Return all the data verbatim but without images.

Given information =
━━━━━━━━
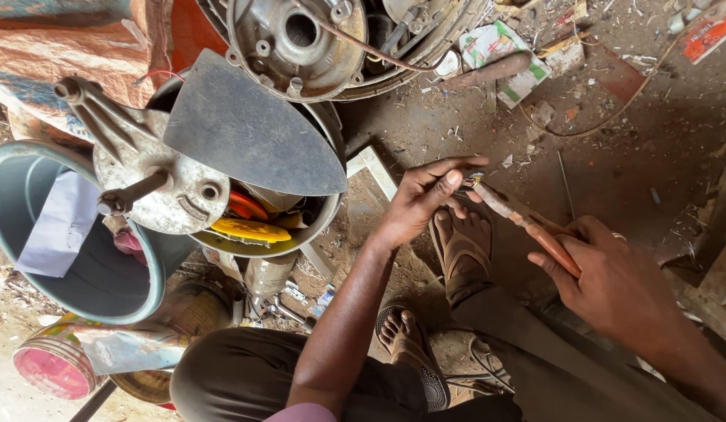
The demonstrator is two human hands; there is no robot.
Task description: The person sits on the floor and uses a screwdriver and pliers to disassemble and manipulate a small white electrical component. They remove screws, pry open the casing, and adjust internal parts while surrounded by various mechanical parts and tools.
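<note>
With the right hand (613,281) clamped on the orange handles of the pliers (527,223), keep the jaws square on the small part (474,181) pinched in the left hand (421,199) fingertips above the dirt floor (613,156), squeezing steadily to avoid slipping.

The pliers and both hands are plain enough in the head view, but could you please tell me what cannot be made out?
- Head view: the piece at the tip of the pliers is too small, half covered by the left hand fingertips.
- Right hand: the palm hides the handle ends.
- Bucket contents: covered by the iron soleplate.
</note>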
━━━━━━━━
Response =
The demonstrator is two human hands; there is no robot.
Task description: The person sits on the floor and uses a screwdriver and pliers to disassemble and manipulate a small white electrical component. They remove screws, pry open the casing, and adjust internal parts while surrounded by various mechanical parts and tools.
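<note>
With the right hand (613,281) clamped on the orange handles of the pliers (527,223), keep the jaws square on the small part (474,181) pinched in the left hand (421,199) fingertips above the dirt floor (613,156), squeezing steadily to avoid slipping.

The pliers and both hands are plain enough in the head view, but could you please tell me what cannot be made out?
- Head view: the piece at the tip of the pliers is too small, half covered by the left hand fingertips.
- Right hand: the palm hides the handle ends.
- Bucket contents: covered by the iron soleplate.
</note>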

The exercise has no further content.